Email attachment limits, slow uploads, storage caps — PDF file size becomes a problem the moment you need to actually send a document rather than just keep it on your own device. Compression solves this, but not all compression is equal.
What's actually being compressed
Most large PDFs are large because of embedded images — scanned pages, screenshots, or high-resolution photos. Compression works primarily by reducing image resolution and re-encoding it more efficiently. Text and vector content barely change in size regardless of compression level, since text is already stored efficiently.
Choosing a compression level
- Light compression — best when the PDF will be printed or contains detailed diagrams. Minimal visible quality loss.
- Medium compression — the right default for most email attachments and shared documents. Noticeably smaller with quality that holds up on screen.
- Strong compression — use only for archiving or when file size is the absolute priority over visual fidelity, such as bulk scanned records.
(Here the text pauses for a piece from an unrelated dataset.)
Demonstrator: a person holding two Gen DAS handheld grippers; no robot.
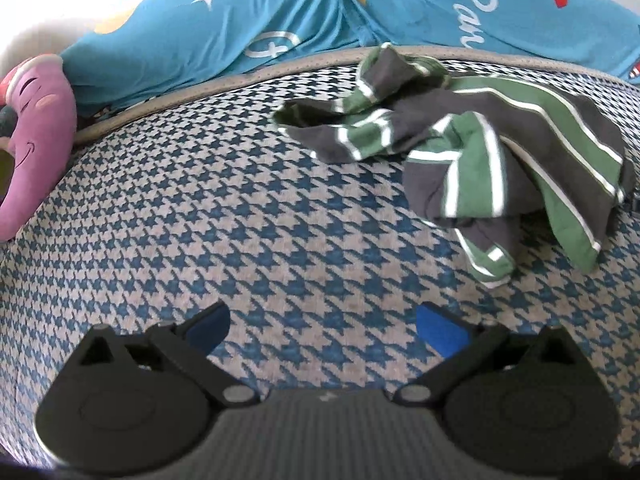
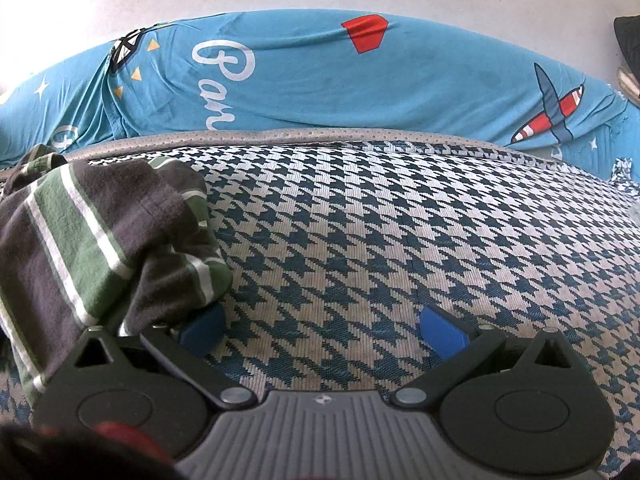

What compression won't fix
If a PDF is large because it contains dozens of full pages of embedded fonts or has been scanned at unnecessarily high DPI, compression helps, but the better fix is scanning at a lower resolution to begin with, or removing unused embedded fonts before compressing.
A simple rule of thumb
Start with medium compression for anything you're emailing. Only drop to strong compression if the file still doesn't meet a size limit, and only go lighter than medium if the document is going to be printed professionally or contains content where fine detail actually matters, like architectural drawings or medical scans.